What the task requires
From the first line of the listing below to the line with "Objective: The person", print each line exactly, and nothing more. Leave out the pictures.

Exercise data
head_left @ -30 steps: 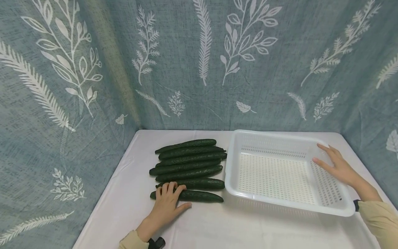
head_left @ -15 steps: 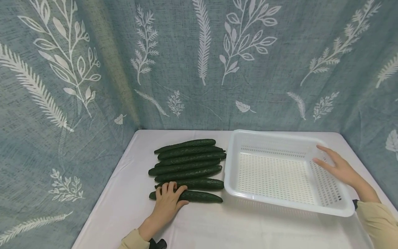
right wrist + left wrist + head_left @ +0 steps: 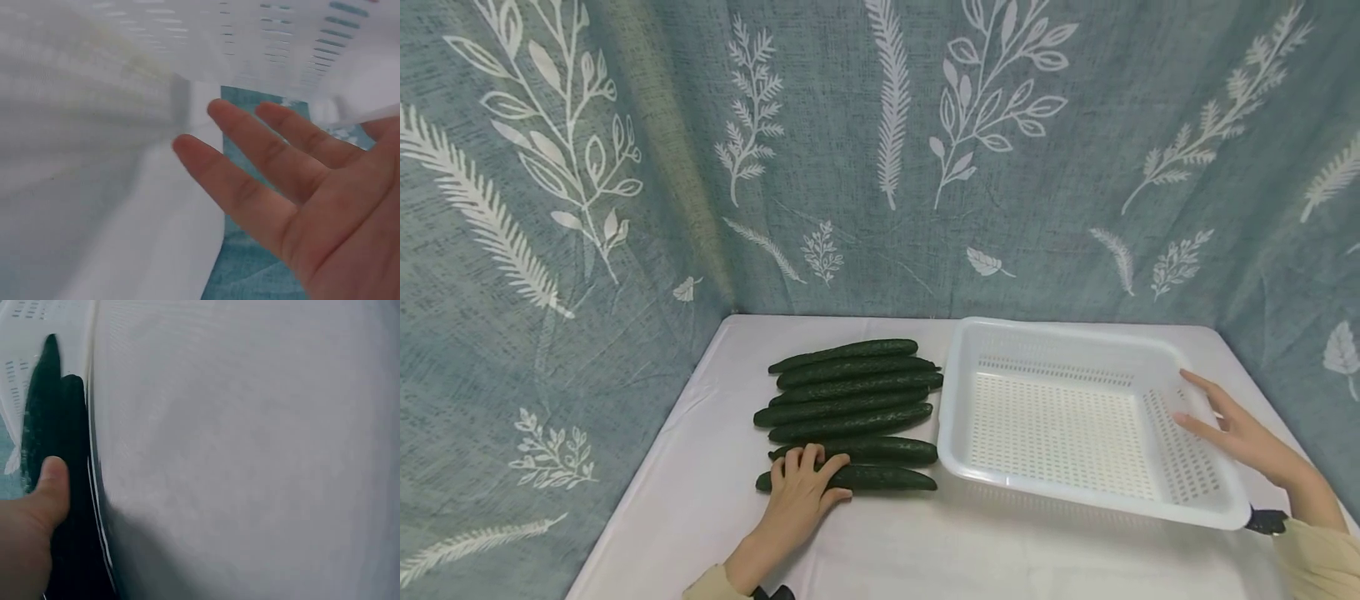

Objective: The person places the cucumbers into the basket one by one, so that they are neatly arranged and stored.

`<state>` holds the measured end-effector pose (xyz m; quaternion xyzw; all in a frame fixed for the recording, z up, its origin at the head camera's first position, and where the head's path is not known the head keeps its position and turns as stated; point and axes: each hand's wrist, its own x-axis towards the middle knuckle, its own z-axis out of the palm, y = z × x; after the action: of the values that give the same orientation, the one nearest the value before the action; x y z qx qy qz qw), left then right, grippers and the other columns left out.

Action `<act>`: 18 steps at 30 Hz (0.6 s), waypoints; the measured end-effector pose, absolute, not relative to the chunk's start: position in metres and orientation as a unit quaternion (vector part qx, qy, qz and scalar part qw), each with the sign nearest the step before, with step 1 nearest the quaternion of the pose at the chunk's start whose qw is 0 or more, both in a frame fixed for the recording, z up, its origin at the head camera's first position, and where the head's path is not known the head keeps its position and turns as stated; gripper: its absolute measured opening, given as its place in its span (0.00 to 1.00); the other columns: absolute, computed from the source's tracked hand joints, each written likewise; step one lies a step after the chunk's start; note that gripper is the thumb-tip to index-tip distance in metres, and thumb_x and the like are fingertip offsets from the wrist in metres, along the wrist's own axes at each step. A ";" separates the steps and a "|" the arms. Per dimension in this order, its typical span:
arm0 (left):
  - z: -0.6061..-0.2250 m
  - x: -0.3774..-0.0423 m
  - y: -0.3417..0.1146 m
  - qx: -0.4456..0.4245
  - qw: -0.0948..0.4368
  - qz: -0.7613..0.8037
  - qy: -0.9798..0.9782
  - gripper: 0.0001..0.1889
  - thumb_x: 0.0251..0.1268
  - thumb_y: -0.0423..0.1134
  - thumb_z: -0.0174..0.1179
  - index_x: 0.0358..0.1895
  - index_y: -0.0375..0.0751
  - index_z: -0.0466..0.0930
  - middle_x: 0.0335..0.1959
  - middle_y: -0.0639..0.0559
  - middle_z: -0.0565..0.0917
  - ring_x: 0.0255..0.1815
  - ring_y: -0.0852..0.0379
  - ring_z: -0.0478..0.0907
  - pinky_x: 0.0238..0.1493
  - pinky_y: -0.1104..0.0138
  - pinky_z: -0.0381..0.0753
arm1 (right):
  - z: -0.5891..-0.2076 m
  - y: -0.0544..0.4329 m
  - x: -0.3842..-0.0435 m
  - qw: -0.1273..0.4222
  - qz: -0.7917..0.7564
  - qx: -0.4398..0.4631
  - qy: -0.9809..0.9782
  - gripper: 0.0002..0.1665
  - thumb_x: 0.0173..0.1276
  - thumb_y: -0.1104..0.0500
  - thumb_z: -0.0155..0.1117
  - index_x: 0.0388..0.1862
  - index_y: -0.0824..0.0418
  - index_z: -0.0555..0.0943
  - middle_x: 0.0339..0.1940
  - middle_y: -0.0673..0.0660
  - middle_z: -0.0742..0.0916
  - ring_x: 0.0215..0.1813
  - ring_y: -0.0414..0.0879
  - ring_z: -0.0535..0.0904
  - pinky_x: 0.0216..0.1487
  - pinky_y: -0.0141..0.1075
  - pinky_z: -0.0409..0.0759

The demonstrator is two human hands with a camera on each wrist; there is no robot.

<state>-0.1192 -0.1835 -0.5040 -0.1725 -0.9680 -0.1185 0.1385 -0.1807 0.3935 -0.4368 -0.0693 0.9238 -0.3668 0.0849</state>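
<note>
Left hand [image 3: 797, 500] hides a stretch of the front cucumber [image 3: 887, 478] and a bit of the second cucumber [image 3: 883, 450] — fingertip contact unreadable. Left wrist view crops that hand to mostly thumb; cucumber ends run dark off the bottom. Right hand [image 3: 1243, 437] is cropped in its wrist view — can't tell if it touches the basket [image 3: 1060, 489]. Left sleeve [image 3: 715, 585] cut at bottom, right sleeve [image 3: 1311, 557] at right.

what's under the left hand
Part of the nearest cucumber; both its ends show, on either side of the left hand. The stretch beneath the hand is covered and can't be seen.
</note>
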 end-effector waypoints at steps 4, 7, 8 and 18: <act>-0.501 -0.118 -0.182 -0.169 0.146 -0.128 -0.966 0.23 0.51 0.54 0.62 0.53 0.58 0.74 0.40 0.51 0.64 0.43 0.48 0.60 0.47 0.45 0.61 | -0.439 0.392 -0.171 0.101 -0.391 -0.058 0.913 0.49 0.72 0.50 0.50 0.74 0.59 0.29 0.69 0.79 0.40 0.63 0.85 0.41 0.47 0.77 0.49; -0.496 -0.116 -0.182 -0.165 0.143 -0.136 -0.966 0.23 0.51 0.53 0.63 0.53 0.58 0.74 0.40 0.52 0.64 0.43 0.48 0.60 0.47 0.45 0.61 | -0.438 0.390 -0.164 0.115 -0.397 -0.056 0.909 0.50 0.72 0.50 0.50 0.73 0.59 0.27 0.70 0.78 0.38 0.63 0.84 0.41 0.46 0.77 0.51; -0.495 -0.115 -0.182 -0.164 0.141 -0.138 -0.966 0.23 0.51 0.53 0.63 0.53 0.58 0.75 0.40 0.52 0.64 0.43 0.48 0.60 0.47 0.45 0.62 | -0.437 0.390 -0.162 0.119 -0.396 -0.059 0.908 0.50 0.73 0.51 0.50 0.73 0.59 0.26 0.70 0.78 0.38 0.62 0.84 0.42 0.46 0.76 0.53; -0.473 -0.114 -0.188 -0.162 0.130 -0.132 -0.969 0.22 0.54 0.52 0.61 0.54 0.56 0.74 0.39 0.53 0.62 0.39 0.53 0.57 0.38 0.58 0.61 | -0.445 0.380 -0.148 0.107 -0.411 -0.069 0.903 0.50 0.72 0.54 0.52 0.74 0.52 0.27 0.67 0.82 0.46 0.53 0.79 0.67 0.32 0.49 0.79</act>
<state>-0.1139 -0.1884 -0.4731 -0.1620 -0.9693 -0.1317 0.1300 -0.1481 0.3804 -0.4452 -0.0691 0.9026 -0.4114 0.1067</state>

Solution for this task
head_left @ -30 steps: 
head_left @ -15 steps: 
right wrist + left wrist + head_left @ +0 steps: 

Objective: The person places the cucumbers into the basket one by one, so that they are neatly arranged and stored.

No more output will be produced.